The idea is that in some situations, we may have a function MyFunc1 that is called from several different places, for example, Foo → MyFunc1 and Bar → MyFunc1. In this case, we wouldn’t see the total CPU time for MyFunc1 because there would be two leaf nodes with that name. In Bottom Up mode, there will only be one MyFunc1 node, and we will see its total CPU time. In this mode, leaf nodes become the primary focus, and we base our assessment on them. Meanwhile, the calling function (e.g., Foo) may still consume CPU time unrelated to executing MyFunc1 (we refer to this as Exclusive time) — this will be displayed as “Foo (Excl)”.
3. Summary FlameGraph - Memory
Memory Flamegraph looks almost the same, but instead of CPU time, we display the number of memory allocations or their total size in bytes (a toggle for this will appear in the upper right corner).
The rest of the interface elements and analysis strategy remain the same. I want to emphasize that we display the actual number of memory allocation operations (and the total size of allocated areas), not the overall number of memory regions currently “owned” by that scope.
It’s important to note that in FlameGraphs (both for CPU and Memory), the statistics are shown only for the frames and the period of time included in the MP dump/capture, and not for the entire duration since the start of the experience or application!
4. Diff FlameGraphs
We’ve reached the point where working with MP in the browser can be a more powerful tool than working in the Roblox client. Since we save dumps to disk, we can track progress in improving our Experience’s performance over time (over weeks, months, or from version to version). Now, doing this is a breeze because we can automatically compare dumps simply by drag-and-dropping one onto the other!

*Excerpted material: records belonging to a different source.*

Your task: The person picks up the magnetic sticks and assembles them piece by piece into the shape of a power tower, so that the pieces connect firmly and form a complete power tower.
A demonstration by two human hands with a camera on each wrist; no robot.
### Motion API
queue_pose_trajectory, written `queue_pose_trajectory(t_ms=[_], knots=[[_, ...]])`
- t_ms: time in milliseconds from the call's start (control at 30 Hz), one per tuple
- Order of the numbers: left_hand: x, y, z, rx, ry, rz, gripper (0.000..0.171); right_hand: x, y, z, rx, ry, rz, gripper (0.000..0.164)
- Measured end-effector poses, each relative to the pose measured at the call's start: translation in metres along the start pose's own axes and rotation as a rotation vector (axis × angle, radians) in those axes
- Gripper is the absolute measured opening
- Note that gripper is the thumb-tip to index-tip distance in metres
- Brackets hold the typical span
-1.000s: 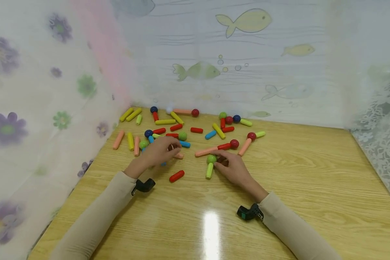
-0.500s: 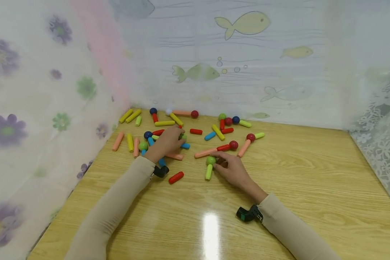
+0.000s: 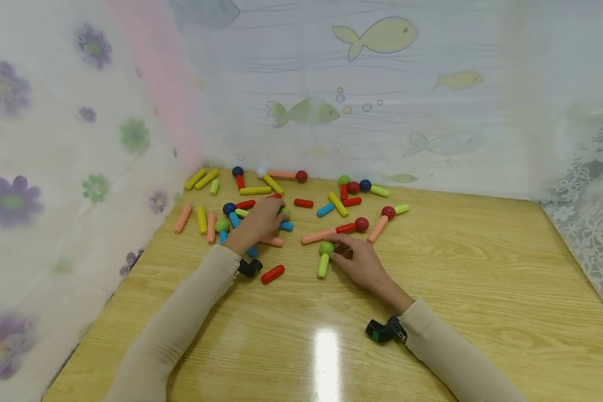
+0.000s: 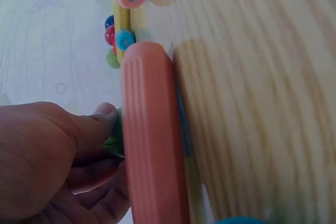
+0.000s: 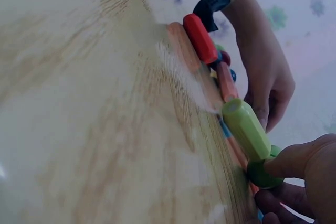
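My left hand [image 3: 260, 222] reaches among colored building rods and balls, and its thumb and fingers pinch a green ball [image 4: 115, 142] that is mostly hidden. A salmon rod [image 4: 152, 135] lies in front of that hand in the left wrist view. Close to the table's middle, my right hand [image 3: 362, 263] holds a second green ball [image 3: 326, 247] between thumb and fingers. A short lime rod [image 3: 323, 267] is joined to this ball and points toward me. Behind the right fingers lie a long salmon rod [image 3: 317, 237] and a red rod ending in a dark red ball [image 3: 362, 224].
A single red rod [image 3: 273, 274] lies between the hands, nearer to me. Yellow rods [image 3: 201, 220] and more pieces spread over the left and back of the wooden table [image 3: 472, 268]. Fish-patterned sheeting [image 3: 306, 139] borders the back edge.
The left hand has moved forward and slightly right to the green ball, its fingers no longer above the pile. The right hand stays where it was with its ball and lime rod.
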State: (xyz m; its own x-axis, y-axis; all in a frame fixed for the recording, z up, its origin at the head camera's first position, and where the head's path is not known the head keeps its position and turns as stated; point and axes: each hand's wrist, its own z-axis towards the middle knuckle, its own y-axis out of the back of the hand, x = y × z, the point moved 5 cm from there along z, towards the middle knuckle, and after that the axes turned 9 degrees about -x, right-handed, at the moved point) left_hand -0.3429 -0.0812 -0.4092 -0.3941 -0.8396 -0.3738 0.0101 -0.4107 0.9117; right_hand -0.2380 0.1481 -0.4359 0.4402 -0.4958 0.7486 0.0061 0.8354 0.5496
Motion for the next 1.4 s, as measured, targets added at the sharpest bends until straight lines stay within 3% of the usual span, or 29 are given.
queue_pose_trajectory(t_ms=[200,433,567,800,967,1200,1400], knots=[[0.001,0.003,-0.008,-0.04,-0.027,-0.087,0.033,-0.002,-0.001,0.0,-0.006,-0.025,0.006,0.035],[-0.011,0.015,-0.03,-0.066,-0.109,-0.242,0.036,-0.002,-0.001,0.002,-0.008,0.021,0.019,0.035],[-0.022,0.015,-0.05,-0.019,-0.113,-0.36,0.033,-0.002,0.0,0.002,-0.007,-0.007,0.005,0.036],[-0.035,0.01,-0.077,0.056,-0.141,-0.487,0.026,-0.002,0.001,0.001,-0.002,-0.031,-0.003,0.037],[-0.035,0.006,-0.085,0.061,-0.145,-0.544,0.026,-0.002,0.0,0.0,0.0,-0.032,-0.01,0.038],[-0.039,-0.007,-0.095,0.117,-0.093,-0.613,0.038,-0.004,0.0,0.0,-0.004,-0.024,-0.013,0.038],[-0.051,-0.016,-0.103,0.158,-0.103,-0.651,0.033,-0.003,0.0,0.0,-0.007,-0.01,-0.006,0.038]])
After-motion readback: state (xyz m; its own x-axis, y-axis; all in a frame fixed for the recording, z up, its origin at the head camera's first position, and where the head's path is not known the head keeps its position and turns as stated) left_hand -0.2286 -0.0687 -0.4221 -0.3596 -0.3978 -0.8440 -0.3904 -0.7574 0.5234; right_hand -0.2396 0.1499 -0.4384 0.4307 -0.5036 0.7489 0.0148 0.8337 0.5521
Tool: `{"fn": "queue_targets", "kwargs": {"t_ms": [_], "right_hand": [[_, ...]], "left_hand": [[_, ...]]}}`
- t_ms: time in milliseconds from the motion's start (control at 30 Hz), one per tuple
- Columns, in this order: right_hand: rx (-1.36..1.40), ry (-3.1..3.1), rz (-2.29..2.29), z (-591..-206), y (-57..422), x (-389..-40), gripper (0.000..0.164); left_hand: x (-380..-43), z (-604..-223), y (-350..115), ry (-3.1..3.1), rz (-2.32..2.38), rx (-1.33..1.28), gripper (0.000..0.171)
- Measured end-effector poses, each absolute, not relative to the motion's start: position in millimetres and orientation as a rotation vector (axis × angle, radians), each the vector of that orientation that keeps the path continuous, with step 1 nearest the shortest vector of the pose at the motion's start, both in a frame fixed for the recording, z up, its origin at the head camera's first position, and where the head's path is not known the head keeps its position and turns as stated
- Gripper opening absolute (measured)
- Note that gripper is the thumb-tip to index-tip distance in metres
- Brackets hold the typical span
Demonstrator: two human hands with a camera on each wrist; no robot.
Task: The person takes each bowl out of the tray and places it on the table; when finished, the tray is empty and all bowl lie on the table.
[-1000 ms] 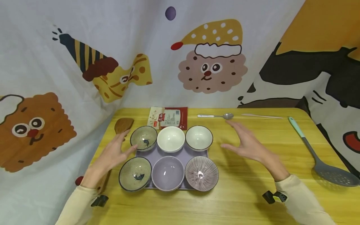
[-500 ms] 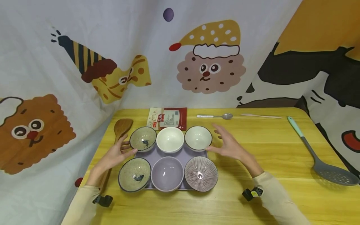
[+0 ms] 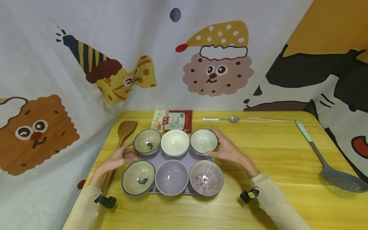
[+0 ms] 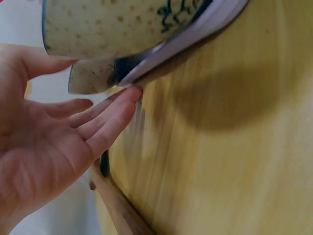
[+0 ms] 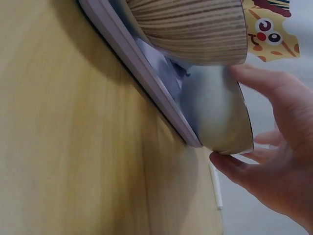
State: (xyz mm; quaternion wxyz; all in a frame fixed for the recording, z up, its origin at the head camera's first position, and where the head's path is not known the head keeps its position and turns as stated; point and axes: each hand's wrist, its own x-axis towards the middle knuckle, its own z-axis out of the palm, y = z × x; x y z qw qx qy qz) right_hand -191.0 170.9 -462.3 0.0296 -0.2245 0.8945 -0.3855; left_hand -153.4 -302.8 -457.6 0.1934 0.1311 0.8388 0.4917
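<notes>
A lilac tray (image 3: 181, 156) carries several bowls in two rows. My left hand (image 3: 115, 159) is at the tray's left side, between two speckled bowls with fish drawings, the back bowl (image 3: 147, 141) and the front bowl (image 3: 138, 178). Its fingers stretch out; in the left wrist view the fingertips (image 4: 132, 93) meet the tray's edge. My right hand (image 3: 230, 151) curls round the white dark-rimmed bowl (image 3: 203, 141) at the back right, thumb at the rim and fingers on its outer wall (image 5: 215, 112). Nearby are a plain white bowl (image 3: 175, 142), a purple bowl (image 3: 172, 177) and a striped bowl (image 3: 206, 178).
A wooden spatula (image 3: 126, 129) lies left of the tray. Behind the bowls are a red-and-cream packet (image 3: 172, 119), a spoon (image 3: 221, 119) and a thin wooden knife (image 3: 267, 119). A grey slotted turner (image 3: 330, 169) lies far right. A printed cloth (image 3: 161, 89) hangs behind.
My right hand has moved left, from over the table to the back right bowl. My left hand has lowered slightly beside the tray. The bowls stand where they were.
</notes>
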Motion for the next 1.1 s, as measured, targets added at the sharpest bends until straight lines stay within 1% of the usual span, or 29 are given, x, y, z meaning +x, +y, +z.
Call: {"fn": "queue_targets", "kwargs": {"t_ms": [200,267,367,533,733,1100], "right_hand": [[-0.698,2.706,-1.225,-463,169,-195,0.123],[-0.719,2.688,-1.237,-463,169,-196,0.124],[-0.753,2.660,-1.246,-464,167,-198,0.123],[-0.763,2.652,-1.237,-466,166,-201,0.123],[-0.769,2.677,-1.296,-468,167,-200,0.120],[-0.599,2.722,-1.459,-479,180,-195,0.119]], "left_hand": [[-163,-467,-303,2.366,1.360,0.341,0.067],[-165,-470,-302,2.372,1.359,0.321,0.059],[-167,-475,-303,2.388,1.348,0.292,0.053],[-169,-479,-305,2.368,1.391,0.229,0.059],[-168,-486,-309,2.314,1.456,0.206,0.067],[-169,-492,-312,2.280,1.475,0.195,0.067]]}}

Open one dump and drag the second dump (HTML file) directly into the browser window — a window will pop up where you can drop the second dump (you can also access this window from the top menu by clicking Export → Diff / Combine
).
In the Left section (marked in green), the name of the currently opened dump will appear automatically, while you drop the second dump in the Right section (marked in blue). Click Combine & Compare
, and in a new tab (or as a downloaded file), you’ll get a comparison like this.
The visual representation resembles the Flamegraphs we’ve already studied, except the color of the scopes here depends on which dump (Left green or Right blue) consumes more CPU/Memory resources. The brighter the color, the greater the difference between the compared dumps.
For instance, we might have two simple Flamegraphs from an old and a new version of our Experience, and we see that some parts are wider in the first, while others are wider in the second, but it can be hard to immediately discern what has become faster or slower. The Diff Flamegraph highlights these areas right away.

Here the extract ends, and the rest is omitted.